Tuesday, December 4, 2018

Invisible Indians; Invisible Nez Perce

Alvin Josephy said many times that the greatest injustice done to the Indian people in this country was not the takings of land, language, and culture, but a continuing failure to acknowledge that they existed—or at least that they ever existed as people in their own right.  For the Euro-American, Indians were important for a moment—to teach them tools of survival, but then immediately became hurdles to their domination of the continent. Those other terrible thefts—of land, language, and culture—pale when compared to the taking of history. That taking means erasing the unique lives of individuals and tribes as agents, actors in their own stories, reducing them to asterisks in the Euro-American story of conquest.

If that. In the introduction to America in 1492, Alvin quotes from the 1987 edition of American History: A Survey, a popular text written by three prominent historians: “centuries in which human races were evolving, forming communities, and building the beginnings of national civilizations in Africa, Asia, and Europe—the continents we know as the Americas stood empty of humankind and its works… The story of this new world is a story of the creation of a civilization where none existed.”

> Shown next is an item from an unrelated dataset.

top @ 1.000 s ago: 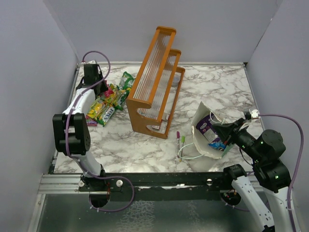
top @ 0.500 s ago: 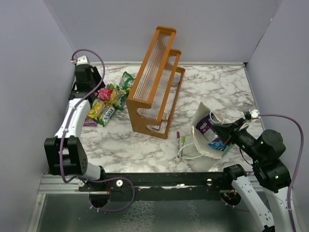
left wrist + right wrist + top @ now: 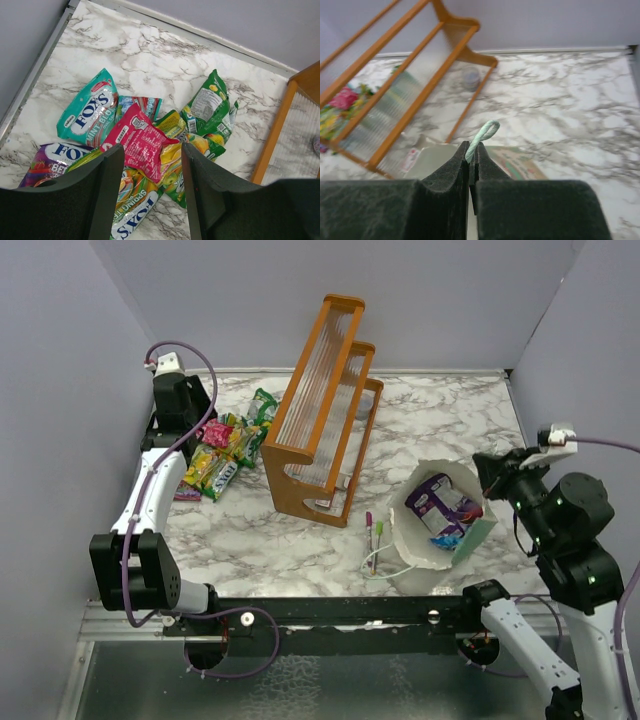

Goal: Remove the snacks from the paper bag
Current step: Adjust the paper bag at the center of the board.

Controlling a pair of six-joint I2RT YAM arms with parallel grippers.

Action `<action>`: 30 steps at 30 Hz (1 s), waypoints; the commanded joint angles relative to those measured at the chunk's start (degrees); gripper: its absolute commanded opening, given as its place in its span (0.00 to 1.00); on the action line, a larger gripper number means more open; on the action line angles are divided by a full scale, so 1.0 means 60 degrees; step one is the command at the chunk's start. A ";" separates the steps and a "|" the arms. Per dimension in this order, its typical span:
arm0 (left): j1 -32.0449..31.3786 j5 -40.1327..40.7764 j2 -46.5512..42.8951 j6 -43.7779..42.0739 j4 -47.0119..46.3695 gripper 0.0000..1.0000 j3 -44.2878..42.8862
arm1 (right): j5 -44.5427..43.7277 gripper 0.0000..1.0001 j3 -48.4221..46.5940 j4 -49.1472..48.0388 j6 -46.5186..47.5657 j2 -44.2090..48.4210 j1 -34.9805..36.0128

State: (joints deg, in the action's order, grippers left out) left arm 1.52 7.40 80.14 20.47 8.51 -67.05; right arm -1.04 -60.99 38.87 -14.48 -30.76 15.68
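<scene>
**Snacks (image 3: 222, 452) heaped at the far left, others inside the paper bag (image 3: 478, 533)**

We see a heap of foil packets on the marble surface (image 3: 450, 420) near its far left corner. The mint-green bag sits well apart from it at the near right, mouth up. A violet packet (image 3: 432, 502) and a blue one (image 3: 452, 538) show inside it. The orange slatted rack (image 3: 320, 410) stands between heap and bag. Two marker pens (image 3: 372, 528) lie just beside the bag's left side. A loose white cord (image 3: 385, 568) curls on the surface near them.

From the left wrist we read "FOX'S" and "MINT" on a teal packet (image 3: 90, 110). "FOX'S" also shows on a purple-and-blue packet (image 3: 50, 157) and, with "SPRING", on a yellow-green packet (image 3: 135, 210). A magenta packet (image 3: 140, 142) lies on top, showing its printed back; that text is too small for us to read. A green packet (image 3: 207, 102) lies towards the rack.

The left pincer (image 3: 149, 150) hangs over the heap, its fingers moderately apart and holding nothing. The right pincer (image 3: 471, 147) is above the bag, clamped tight on a thin pale-green cord loop (image 3: 485, 131). We take the loop for one of the bag's handles.
</scene>
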 commanded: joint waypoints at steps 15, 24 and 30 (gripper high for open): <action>-0.0125 -0.0164 -0.0676 -0.0070 -0.0317 0.52 0.0100 | -0.5608 0.02 -0.2913 -0.2995 0.6437 -0.3011 0.1042; -0.0185 -0.0086 -0.0967 -0.0153 -0.0370 0.52 0.0165 | -0.1077 0.02 -0.2187 -0.2161 0.7528 -0.1922 0.1722; -0.0267 0.0097 -0.1022 -0.0303 -0.0432 0.52 0.0255 | 0.6946 0.02 -0.0639 -0.0057 0.3338 -0.2204 0.1722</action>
State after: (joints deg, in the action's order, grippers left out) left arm 0.54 7.11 75.64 19.84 7.94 -66.46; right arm 1.74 -70.70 30.06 24.34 -40.36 25.56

But now, you say, we go to powwows and interpretive centers, read Indian writers, and include tribal representatives in discussions of the management of fish, fire, land and water. I’ll grant you that, but remind you that following the original extreme Euro-centrism of Spanish and English explorers and settlers, American government policies of allotment, boarding schools, missions, Termination, and Relocation did everything possible to erase Indians as distinct peoples with unique histories. It is only in recent years, as a result of enormous courage and fortitude, of holding majority America to historical treaties and agreements that assimilationists have worked so hard to remove, that those voices have survived.

Local historian David Weaver recently pointed out a very local example of making Indians invisible. I had just picked up a new book for the Library, Theodore T. Geer’s Fifty Years in Oregon. David suggested we turn to page 281 for the first photo known to have been taken in the Wallowas. It was, according to the author, in August of 1875, when he and a handful of friends left the Grand Ronde Valley for a two-week camping trip in the Wallowas. Thirteen of them, men and women, left from Cove on August 16 with six horses, camping gear and a skiff in the back of a wagon. On the second day they reached the confluence of the Wallowa and Minam rivers, where A.C. Smith had just completed a toll bridge. They camped that night on Bramlette property in lower valley, and the next day reached the shores of Wallowa Lake.

Geer gushes over the Lake and the surrounding territory—“The location is not surpassed for beauty anywhere in the United States”—and he or someone from his party takes that first photo. They launch the skiff, and row to the head of the Lake,

Geer then talks fish, and in his only nod to Indians, calls the Lake the “favorite fishing resort” of the Nez Perce Indians from time immemorial. He goes on: “it was to retain possession of it and the valley surrounding it that Chief Joseph made his stand against white settlers.” And that is the end of his remarks concerning Indians!

David reminded me that 1875 was a turbulent year in the Wallowas, and I reached back to Grace Bartlett’s month-by-month account in The Wallowa Country: 1867-77 to see what was happening in August, the month of Geer’s camping trip. One would think that Geer and his party might have encountered over 100 armed troops from Walla Walla that arrived about the same time they did, or that he would have seen 45 Indian lodges, or even Chief Joseph himself and about 75 tribal members who visited Captain Whipple and his troops. Or, more seriously, that the man who would become the 10th Governor of Oregon, and the first born in the state, serving from January 9, 1899 until January 14, 1903, would have something more to say about the Indians and their removal from his state.

Geer didn’t write the book, subtitled Experiences, Observations, and Commentaries Upon Men, Measures, and Customs in Pioneer Days and Later Times, until 1911, so maybe the Nez Perce and the soldiers that he must surely have seen—and the history of the state he later governed, had drifted away by 1911, when the summation of his trip to the Wallowas remained a glowing pastoral memory—and one without Indians:

“The following days were spent in the enjoyment of the unequaled facilities which the place afforded for a happy camp life—hunting, fishing, boat-riding, reading, story-telling, attempts at singing, cooking, and exploring the surrounding country.”